WORK REQUEST: When the string "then" occurs in a line of the listing below, return that line.

AVAILABLE DATA:
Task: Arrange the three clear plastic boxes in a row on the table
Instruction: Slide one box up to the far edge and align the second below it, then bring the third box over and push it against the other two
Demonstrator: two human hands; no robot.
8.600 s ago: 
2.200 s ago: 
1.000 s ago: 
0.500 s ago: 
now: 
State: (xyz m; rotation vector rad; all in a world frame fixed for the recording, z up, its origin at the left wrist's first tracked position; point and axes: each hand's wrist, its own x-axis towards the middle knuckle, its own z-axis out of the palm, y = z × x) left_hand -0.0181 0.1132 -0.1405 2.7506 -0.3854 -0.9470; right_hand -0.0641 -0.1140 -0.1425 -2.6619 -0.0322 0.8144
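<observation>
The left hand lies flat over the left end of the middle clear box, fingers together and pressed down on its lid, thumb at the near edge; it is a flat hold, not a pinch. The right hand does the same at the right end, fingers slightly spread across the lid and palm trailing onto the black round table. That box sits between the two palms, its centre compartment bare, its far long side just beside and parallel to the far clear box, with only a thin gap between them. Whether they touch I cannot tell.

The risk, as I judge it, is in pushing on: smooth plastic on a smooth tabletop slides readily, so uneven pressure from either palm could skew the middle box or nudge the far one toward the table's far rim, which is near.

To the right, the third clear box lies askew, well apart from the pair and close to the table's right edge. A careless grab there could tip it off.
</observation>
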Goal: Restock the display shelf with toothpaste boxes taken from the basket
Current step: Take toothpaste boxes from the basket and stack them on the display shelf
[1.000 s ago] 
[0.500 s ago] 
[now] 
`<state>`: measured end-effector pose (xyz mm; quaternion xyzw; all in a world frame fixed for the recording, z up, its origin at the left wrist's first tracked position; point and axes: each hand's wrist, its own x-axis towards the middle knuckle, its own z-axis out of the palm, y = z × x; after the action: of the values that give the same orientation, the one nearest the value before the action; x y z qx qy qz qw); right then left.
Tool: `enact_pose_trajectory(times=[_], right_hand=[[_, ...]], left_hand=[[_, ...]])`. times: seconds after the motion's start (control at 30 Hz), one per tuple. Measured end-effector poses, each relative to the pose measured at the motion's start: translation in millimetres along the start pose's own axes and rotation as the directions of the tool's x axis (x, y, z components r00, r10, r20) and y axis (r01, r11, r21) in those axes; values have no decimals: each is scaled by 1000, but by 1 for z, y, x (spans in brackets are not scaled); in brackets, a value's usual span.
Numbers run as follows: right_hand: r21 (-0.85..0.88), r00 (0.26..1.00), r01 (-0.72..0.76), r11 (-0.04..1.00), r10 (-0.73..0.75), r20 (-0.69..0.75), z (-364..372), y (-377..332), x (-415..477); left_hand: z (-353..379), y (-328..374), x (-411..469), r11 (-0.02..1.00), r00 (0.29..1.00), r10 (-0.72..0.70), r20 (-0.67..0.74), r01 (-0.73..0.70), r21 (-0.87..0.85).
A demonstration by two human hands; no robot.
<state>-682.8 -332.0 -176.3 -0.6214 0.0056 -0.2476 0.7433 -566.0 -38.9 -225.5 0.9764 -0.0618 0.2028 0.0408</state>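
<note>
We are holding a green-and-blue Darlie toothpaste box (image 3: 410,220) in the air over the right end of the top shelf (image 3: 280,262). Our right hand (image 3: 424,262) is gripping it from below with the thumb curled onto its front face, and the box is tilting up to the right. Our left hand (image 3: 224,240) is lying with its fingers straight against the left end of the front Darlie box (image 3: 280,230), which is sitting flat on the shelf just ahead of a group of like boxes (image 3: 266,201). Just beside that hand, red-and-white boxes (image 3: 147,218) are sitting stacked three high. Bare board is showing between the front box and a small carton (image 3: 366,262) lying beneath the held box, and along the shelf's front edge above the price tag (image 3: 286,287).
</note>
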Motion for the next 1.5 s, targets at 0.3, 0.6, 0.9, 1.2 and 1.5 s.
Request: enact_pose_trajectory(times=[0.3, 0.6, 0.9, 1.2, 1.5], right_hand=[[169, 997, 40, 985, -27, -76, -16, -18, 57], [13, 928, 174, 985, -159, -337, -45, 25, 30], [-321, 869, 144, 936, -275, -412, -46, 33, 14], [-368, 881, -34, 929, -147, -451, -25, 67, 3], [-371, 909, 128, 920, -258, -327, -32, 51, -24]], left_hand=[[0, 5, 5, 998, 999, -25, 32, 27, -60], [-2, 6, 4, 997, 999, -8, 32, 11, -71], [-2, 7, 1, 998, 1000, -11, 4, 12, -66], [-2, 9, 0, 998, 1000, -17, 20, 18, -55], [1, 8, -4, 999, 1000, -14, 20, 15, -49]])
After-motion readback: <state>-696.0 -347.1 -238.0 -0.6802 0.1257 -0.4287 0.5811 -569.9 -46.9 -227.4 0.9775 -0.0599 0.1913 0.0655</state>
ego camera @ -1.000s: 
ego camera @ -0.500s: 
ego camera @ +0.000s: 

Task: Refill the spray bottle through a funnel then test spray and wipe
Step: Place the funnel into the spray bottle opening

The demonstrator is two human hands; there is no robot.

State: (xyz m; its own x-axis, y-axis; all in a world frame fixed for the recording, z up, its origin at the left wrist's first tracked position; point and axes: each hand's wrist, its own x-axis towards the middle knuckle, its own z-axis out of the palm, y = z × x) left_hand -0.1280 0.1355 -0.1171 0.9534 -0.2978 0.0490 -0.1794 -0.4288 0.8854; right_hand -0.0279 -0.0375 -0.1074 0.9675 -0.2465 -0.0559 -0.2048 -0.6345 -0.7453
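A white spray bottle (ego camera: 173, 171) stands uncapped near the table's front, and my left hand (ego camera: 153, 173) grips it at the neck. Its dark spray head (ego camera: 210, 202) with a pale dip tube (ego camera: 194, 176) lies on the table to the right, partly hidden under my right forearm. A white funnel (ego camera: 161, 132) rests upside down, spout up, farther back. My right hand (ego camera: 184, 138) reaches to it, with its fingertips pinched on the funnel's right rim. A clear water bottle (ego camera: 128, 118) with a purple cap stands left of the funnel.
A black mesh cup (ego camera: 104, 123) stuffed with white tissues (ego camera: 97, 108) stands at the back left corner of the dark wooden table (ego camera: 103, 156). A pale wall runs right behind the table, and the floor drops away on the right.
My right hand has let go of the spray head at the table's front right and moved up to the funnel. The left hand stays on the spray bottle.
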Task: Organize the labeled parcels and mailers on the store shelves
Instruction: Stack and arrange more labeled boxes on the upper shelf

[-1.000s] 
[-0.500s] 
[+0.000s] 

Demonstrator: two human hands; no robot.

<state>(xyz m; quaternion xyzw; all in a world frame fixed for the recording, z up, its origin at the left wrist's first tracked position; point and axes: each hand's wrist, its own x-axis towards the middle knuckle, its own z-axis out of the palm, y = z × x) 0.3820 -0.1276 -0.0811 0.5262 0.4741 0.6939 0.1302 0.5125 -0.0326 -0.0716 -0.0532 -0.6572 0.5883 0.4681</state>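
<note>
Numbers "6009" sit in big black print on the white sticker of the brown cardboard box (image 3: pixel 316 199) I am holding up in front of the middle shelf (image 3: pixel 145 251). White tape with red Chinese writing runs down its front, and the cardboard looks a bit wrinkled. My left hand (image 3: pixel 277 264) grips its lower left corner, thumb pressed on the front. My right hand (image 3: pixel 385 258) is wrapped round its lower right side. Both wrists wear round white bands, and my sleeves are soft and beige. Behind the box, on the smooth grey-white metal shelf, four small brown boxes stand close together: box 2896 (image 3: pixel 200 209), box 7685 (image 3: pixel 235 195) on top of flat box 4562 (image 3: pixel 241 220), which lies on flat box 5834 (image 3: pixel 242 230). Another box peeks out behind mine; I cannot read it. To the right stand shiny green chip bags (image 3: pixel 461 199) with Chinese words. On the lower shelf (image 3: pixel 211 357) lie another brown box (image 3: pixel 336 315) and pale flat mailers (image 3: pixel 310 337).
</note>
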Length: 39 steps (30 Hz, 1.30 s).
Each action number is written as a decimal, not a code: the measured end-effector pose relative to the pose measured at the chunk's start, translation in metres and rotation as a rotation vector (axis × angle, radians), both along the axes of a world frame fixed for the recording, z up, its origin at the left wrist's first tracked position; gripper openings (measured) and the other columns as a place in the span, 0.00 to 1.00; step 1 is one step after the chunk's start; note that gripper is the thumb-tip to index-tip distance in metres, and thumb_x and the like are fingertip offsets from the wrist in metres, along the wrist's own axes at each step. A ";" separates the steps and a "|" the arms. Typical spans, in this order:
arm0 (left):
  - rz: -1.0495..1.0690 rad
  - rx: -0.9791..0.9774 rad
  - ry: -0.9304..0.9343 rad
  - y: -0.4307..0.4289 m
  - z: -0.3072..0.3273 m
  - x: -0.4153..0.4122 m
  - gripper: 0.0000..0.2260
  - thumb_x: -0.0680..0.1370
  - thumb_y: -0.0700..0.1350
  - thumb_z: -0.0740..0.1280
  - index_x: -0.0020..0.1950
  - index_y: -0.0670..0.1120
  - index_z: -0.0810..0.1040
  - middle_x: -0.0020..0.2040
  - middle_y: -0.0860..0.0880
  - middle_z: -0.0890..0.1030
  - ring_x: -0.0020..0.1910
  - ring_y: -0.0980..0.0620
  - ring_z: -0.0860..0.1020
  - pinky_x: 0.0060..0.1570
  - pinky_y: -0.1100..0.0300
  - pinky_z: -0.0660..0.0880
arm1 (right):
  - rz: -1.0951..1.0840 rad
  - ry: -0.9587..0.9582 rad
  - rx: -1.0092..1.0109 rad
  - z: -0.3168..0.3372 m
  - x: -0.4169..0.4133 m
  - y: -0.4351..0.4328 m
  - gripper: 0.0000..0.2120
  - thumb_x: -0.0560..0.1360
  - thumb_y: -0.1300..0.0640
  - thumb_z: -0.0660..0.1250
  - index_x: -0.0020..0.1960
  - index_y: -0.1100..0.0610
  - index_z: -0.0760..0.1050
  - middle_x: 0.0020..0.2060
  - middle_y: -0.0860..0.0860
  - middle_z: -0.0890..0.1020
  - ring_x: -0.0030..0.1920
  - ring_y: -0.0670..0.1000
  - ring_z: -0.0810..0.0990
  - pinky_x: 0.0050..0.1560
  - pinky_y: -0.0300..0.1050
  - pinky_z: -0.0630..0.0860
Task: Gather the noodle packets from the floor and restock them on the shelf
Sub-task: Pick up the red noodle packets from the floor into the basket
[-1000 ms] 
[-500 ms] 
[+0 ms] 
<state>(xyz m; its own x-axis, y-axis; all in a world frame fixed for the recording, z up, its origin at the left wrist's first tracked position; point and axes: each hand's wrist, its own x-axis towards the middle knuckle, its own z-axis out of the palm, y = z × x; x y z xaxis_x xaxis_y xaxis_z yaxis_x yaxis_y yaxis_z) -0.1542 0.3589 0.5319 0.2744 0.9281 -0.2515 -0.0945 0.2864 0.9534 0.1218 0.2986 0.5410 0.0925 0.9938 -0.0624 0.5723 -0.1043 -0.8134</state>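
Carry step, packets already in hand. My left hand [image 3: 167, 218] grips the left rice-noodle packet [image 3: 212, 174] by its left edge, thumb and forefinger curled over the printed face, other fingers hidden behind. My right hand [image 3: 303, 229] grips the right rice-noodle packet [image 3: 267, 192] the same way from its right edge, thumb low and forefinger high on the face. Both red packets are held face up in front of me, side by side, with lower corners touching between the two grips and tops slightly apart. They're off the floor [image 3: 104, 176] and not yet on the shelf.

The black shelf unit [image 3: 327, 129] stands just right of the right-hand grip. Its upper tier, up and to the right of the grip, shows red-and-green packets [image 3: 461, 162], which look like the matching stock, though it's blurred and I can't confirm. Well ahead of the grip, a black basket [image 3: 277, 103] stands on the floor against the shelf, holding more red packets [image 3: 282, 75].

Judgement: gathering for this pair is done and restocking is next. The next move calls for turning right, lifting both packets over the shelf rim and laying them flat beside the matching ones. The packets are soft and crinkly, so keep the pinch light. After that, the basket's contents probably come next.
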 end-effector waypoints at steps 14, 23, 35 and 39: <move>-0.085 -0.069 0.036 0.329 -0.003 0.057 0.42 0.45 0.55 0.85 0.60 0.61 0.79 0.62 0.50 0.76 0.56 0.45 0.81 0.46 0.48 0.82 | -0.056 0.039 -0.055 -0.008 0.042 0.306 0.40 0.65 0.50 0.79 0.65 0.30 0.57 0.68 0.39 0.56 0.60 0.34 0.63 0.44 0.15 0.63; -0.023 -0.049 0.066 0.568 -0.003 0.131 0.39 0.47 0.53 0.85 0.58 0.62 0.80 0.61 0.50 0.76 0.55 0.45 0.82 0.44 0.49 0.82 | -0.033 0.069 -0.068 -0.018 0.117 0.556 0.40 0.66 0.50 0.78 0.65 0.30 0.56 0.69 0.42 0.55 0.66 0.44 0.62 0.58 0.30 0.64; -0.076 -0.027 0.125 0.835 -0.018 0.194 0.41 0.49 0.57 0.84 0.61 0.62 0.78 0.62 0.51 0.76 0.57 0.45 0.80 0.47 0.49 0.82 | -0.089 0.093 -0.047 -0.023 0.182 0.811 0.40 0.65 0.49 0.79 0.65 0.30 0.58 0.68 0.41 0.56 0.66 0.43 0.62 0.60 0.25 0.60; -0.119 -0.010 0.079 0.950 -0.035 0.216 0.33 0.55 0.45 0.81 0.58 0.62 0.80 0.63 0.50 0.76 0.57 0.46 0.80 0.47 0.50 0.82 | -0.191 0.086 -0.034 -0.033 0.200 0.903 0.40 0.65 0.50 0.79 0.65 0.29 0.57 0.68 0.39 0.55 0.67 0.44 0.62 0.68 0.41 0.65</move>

ANSWER TO THIS PROBLEM:
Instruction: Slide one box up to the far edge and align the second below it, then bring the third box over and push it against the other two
`<state>`: measured end-effector pose (xyz mm; quaternion xyzw; all in a world frame fixed for the recording, z up, its origin at the left wrist's first tracked position; point and axes: each hand's wrist, its own x-axis towards the middle knuckle, its own z-axis out of the palm, y = z × x; after the action: of the values that give the same orientation, the one nearest the value before the action; x y z qx qy qz qw); right then left.
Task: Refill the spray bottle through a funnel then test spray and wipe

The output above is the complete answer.